LG-Umer: UNet-like Network Integrate Local-Global Feature with Novel Attention for Road Extraction from Remote Sensing Images
Author(s) -
Penghui Niu,
Taotao Cai,
Yajuan Zhang,
Ping Zhang,
Wenjia Xu,
Junhua Gu,
Jungong Han
Publication year - 2025
Publication title -
ieee journal of selected topics in applied earth observations and remote sensing
Language(s) - English
Resource type - Magazines
SCImago Journal Rank - 1.246
H-Index - 88
eISSN - 2151-1535
pISSN - 1939-1404
DOI - 10.1109/jstars.2025.3573735
Subject(s) - geoscience , signal processing and analysis , power, energy and industry applications
Road extraction from remote sensing images (RSIs) is a key research area in smart city development. While deep learning techniques have demonstrated remarkable effectiveness in this domain, existing approaches exhibit limitations: convolutional neural network (CNN)-based methods struggle to capture global contextual information for long-range road networks, vision transformer (ViT)-based methods fail to adequately extract multi-scale local features, and hybrid CNN-ViT architectures overlook the synergistic guidance between local and global features. To address these challenges, we propose LG-Umer, a UNet-like network that integrates Local-Global features with a novel attention mechanism, combining the complementary strengths of CNNs and ViTs within an encoder-decoder framework. Specifically, the encoder employs a Multi-scale Strip Deformational (MSD) module, which utilizes deformable convolutions to adaptively extract topological structures and variable-shaped local road features. In the decoder, a Multi-stage Gate Unit (MGU) module is introduced, incorporating a novel attention mechanism to model long-range dependencies by leveraging local features as attention operators for global feature refinement. Extensive experiments on three public benchmarks demonstrate the superiority of LG-Umer.
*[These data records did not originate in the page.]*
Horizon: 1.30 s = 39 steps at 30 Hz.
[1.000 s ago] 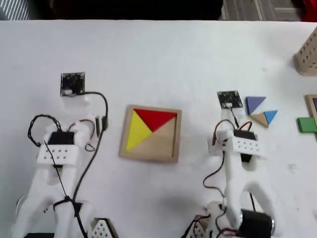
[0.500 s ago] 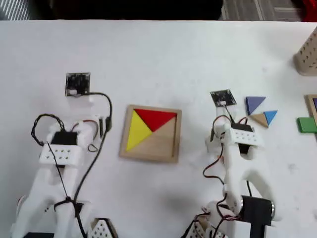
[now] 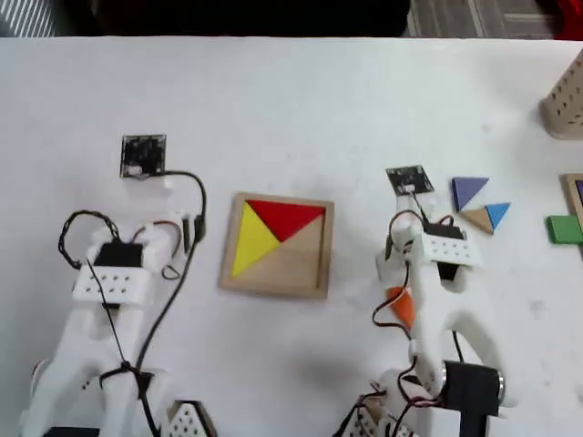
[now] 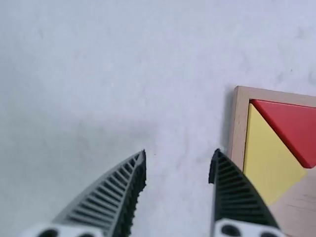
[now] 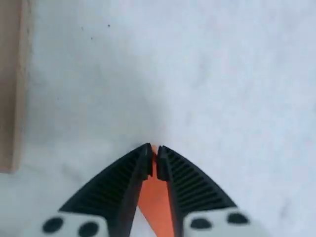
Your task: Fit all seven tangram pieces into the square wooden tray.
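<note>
Right gripper [image 5: 153, 155]: clenched on orange piece [image 5: 155, 202], thin edge pinched between the finger tips. The piece's long axis runs along the fingers, from the tips back toward the wrist; full shape hidden by the jaws, so I can't tell which way its corners point.

Key relation: tray [image 3: 318, 246] sits to this gripper's left, near but apart, bare table between. In the right wrist view its wooden rim [image 5: 12, 89] shows off to the side of the tips, not ahead of them. The carry looks like a sideways move to the left, and the piece probably needs turning to match the gap.

The tray is square, so no long axis; it is turned slightly off square to the arms. Red triangle [image 3: 286, 217] fills the far part, yellow triangle [image 3: 251, 242] the part away from the right gripper. The bare wood is the near part and the side facing the right gripper, so the open slot lies on the approach side.

Left gripper [image 4: 177, 160]: released, jaws spread, nothing between them, tips just beside the tray's outer rim [image 4: 239, 123], not touching. It is the nearer one to the tray but carries nothing.

Three loose triangles [image 3: 478, 205] lie beyond the right gripper, on its right, away from the tray.
</note>
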Motion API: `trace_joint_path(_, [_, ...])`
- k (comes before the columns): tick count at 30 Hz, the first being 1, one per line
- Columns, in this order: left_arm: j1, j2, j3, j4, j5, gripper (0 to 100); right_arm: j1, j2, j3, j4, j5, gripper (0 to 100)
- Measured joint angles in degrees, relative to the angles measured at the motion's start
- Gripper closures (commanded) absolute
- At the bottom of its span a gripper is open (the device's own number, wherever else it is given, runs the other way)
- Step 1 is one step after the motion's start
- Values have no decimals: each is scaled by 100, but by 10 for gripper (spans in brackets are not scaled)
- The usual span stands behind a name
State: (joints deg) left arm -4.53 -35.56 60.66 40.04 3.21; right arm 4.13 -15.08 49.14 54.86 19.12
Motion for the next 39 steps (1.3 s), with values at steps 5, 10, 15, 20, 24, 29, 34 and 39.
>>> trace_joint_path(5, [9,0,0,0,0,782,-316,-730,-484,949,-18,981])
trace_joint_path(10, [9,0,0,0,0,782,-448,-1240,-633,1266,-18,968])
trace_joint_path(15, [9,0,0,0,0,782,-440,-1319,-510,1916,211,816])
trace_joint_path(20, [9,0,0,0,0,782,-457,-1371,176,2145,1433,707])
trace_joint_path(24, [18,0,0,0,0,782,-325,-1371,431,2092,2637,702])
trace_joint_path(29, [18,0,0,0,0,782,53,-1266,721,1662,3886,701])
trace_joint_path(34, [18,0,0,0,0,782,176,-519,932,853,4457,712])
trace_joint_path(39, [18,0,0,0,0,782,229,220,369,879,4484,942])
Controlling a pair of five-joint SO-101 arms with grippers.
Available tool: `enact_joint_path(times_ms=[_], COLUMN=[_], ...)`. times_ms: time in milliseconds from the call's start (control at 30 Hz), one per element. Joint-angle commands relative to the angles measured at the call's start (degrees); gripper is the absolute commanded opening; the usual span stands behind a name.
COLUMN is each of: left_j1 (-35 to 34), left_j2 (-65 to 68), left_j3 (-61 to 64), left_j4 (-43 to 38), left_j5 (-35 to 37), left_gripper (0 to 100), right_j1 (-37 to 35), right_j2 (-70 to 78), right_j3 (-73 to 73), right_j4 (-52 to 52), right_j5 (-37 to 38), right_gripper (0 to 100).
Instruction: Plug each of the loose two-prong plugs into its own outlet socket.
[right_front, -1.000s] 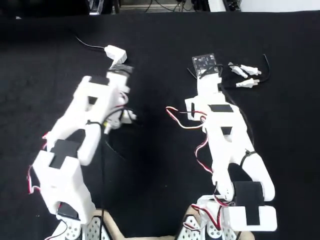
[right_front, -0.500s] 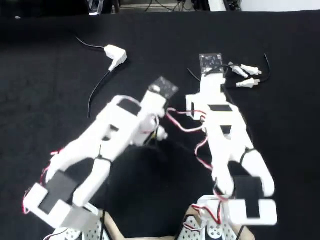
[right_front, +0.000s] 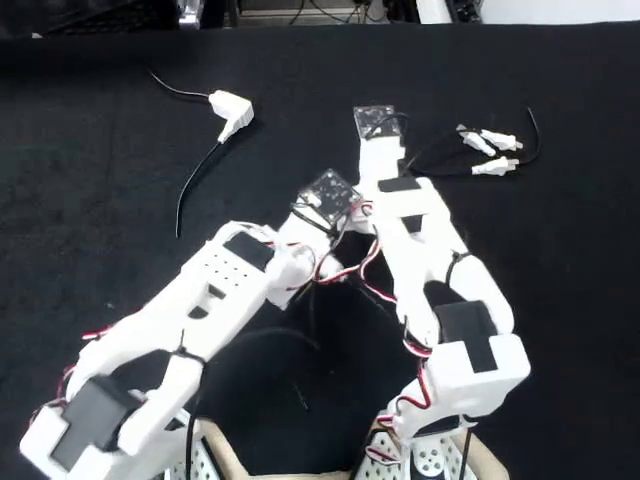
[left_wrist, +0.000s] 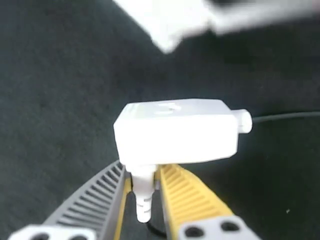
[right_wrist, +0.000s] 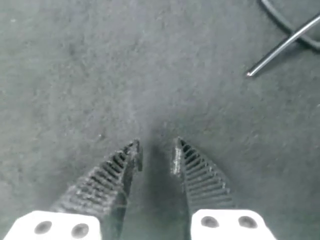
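My left gripper is shut on the ribbed neck of a white socket block, held just above the black mat; a thin black cable leaves one end of the block. In the high view the left arm's wrist sits mid-table, close against the right arm. My right gripper stands slightly open over bare mat with nothing between its fingers. Two white two-prong plugs lie on their black cords at the far right. Another white plug piece with a black cable lies at the far left.
A black mat covers the table. A black cord crosses the mat ahead of the right gripper. A blurred white part of the right arm hangs close beyond the held block. Red and white wires loop between the arms.
The left arm has swung from the table's left side to the centre, beside the right arm. The right arm's wrist has shifted a little to the left.
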Motion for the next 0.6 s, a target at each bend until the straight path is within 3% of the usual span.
enact_joint_path(times_ms=[0, 300, 567], left_j1=[0.7, 0.7, 0.7], left_j2=[-5.1, -9.7, -11.6], left_j3=[0.5, 8.7, 9.2], left_j4=[-3.6, -16.1, -17.2], left_j5=[4.1, 5.9, 9.5], left_gripper=[3, 3, 3], right_j1=[-1.8, -1.9, -1.8], right_j2=[-1.3, -3.9, -3.8], right_j3=[-2.5, -2.3, -2.9], right_j4=[0.6, 3.8, 5.7], right_j5=[-1.2, -4.4, -4.7], right_gripper=[11.7, 11.7, 11.7])
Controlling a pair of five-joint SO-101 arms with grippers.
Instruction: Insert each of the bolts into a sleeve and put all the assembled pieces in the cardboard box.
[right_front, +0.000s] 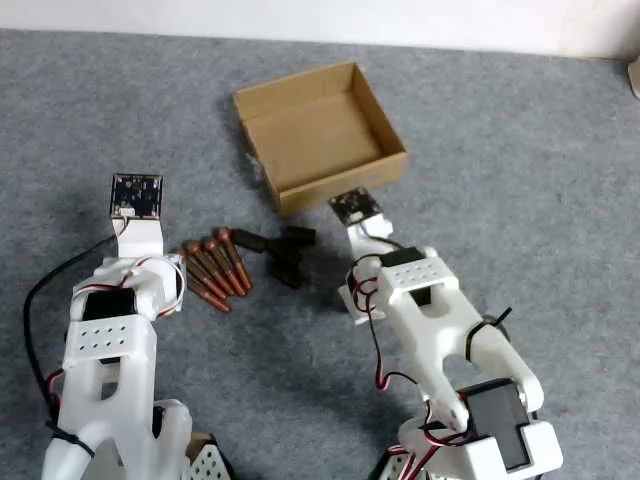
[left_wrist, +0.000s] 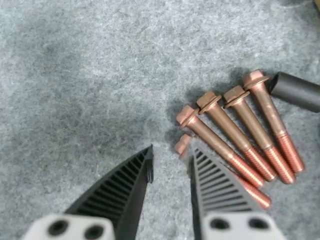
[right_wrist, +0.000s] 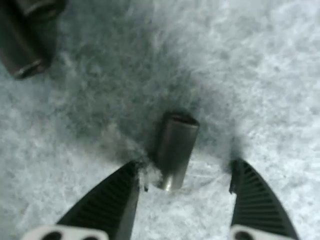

It achieves IoU scores of 70.4%, 71.2% and 68.7% on the Massachusetts Road, DeepGlobe Road, and CHN6-CUG datasets, respectively, surpassing recent state-ofthe-art (SOTA) methods by 1.2%, 0.9%, and 1.1%. These results validate the effectiveness of our approach in balancing local detail preservation and global contextual modeling for road extraction tasks.